Consulter ici le Rapport de l’Observatoire des délais de paiement 2024
Vers un durcissement législatif
La dégradation des délais de paiement a conduit le gouvernement et le Parlement à réagir. Au Sénat, une proposition de loi est en préparation, sous l’égide de la délégation aux entreprises présidée par le sénateur Olivier Rietmann (LR). L’objectif : donner un cadre plus contraignant et sanctionner plus sévèrement les mauvais payeurs.
La ministre déléguée Véronique Louwagie a rappelé que les PME étaient « les premières à payer et les dernières à être payées », dénonçant une situation « injuste » et « préjudiciable à l’économie ». Elle propose un rehaussement du plafond des sanctions jusqu’à 1 % du chiffre d’affaires mondial des entreprises contrevenantes, en plus de contrôles renforcés par la DGCCRF.
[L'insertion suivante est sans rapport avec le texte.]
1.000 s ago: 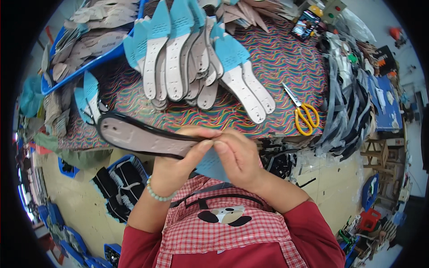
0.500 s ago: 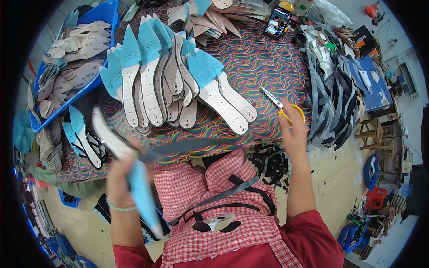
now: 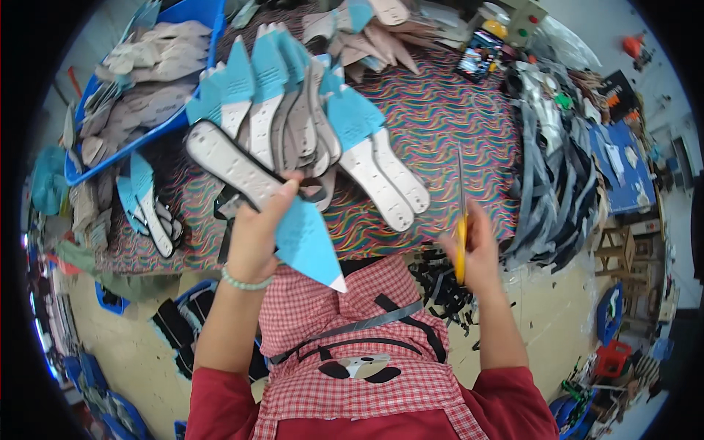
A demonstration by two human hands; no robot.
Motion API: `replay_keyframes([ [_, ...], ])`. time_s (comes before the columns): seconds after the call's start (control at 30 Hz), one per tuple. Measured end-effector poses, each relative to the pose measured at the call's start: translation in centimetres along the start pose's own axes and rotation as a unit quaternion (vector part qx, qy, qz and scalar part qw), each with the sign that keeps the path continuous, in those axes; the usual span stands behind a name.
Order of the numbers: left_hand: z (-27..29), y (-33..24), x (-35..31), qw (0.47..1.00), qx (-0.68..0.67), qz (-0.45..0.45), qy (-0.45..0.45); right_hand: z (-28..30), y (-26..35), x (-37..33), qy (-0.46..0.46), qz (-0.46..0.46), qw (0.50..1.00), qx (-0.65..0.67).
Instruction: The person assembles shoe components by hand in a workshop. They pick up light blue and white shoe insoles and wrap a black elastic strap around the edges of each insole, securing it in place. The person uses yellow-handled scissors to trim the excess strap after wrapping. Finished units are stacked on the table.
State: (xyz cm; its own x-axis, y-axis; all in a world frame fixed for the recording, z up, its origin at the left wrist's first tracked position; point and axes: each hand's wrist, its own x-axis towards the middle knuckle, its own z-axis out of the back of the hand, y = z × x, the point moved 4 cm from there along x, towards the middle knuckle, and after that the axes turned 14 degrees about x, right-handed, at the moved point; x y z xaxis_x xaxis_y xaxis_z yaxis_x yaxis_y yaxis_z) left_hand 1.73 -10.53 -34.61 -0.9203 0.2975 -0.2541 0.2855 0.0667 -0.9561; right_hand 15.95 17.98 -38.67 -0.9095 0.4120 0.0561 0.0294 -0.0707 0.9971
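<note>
My left hand (image 3: 257,231) is closed around a shoe insole (image 3: 304,238), white with a dark edge at its rounded end and blue toward its pointed end. The insole is held aslant over the near part of the table, blue point toward me. Dark strip material shows beside that hand, partly hidden by it. In my right hand (image 3: 482,253) are scissors (image 3: 461,249) with yellow handles, raised with the blades pointing away from me. Just beyond my left hand lies a fanned pile of similar insoles (image 3: 268,95); two more insoles (image 3: 370,183) lie to its right.
A blue crate (image 3: 172,125) of insoles stands at far left, near a small insole bundle (image 3: 150,213). Toward the back are another insole stack (image 3: 381,48) and a phone (image 3: 480,55). Dark strips (image 3: 546,169) hang over the right edge of the patterned table (image 3: 455,110).
My left hand has moved right and away from me, and the insole has turned in it. My right hand has picked the scissors up off the table and drawn them nearer.
</note>
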Motion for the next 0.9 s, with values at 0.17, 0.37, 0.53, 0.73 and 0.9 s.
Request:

François Bayrou a confirmé que la lutte contre les retards de paiement ferait partie des grandes orientations du budget 2026. Selon Coface, un quart des défaillances d’entreprises est directement lié à des impayés, ce qui justifie cette priorité politique.
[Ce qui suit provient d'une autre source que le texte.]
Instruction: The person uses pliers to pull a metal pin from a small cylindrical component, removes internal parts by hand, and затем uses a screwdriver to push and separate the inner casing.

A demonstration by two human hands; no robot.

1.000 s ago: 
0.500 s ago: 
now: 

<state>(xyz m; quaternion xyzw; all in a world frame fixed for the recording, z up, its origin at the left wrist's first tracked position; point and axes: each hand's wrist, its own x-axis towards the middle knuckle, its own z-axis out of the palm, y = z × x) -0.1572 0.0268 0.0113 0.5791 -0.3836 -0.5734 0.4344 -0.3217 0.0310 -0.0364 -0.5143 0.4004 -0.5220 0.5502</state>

La FEDOM, pour sa part, va plus loin et propose de faire du dépassement excessif du délai global de paiement (DGP) un motif d’ouverture de contrôle budgétaire par les chambres régionales des comptes, à la demande du préfet. Une réforme législative jugée nécessaire pour mettre fin à ce qu’elle qualifie de « cavalerie budgétaire » dans certaines collectivités locales.
Source : Public Senat
Les délais de paiement restent l’un des maillons faibles de l’économie française, avec un impact massif sur la trésorerie des PME et des TPE. Le BTP et les Outre-mer en subissent particulièrement les conséquences, entre déséquilibres structurels et retards chroniques. Les prochains mois diront si le renforcement annoncé des sanctions et l’initiative sénatoriale permettront enfin de rompre cette spirale.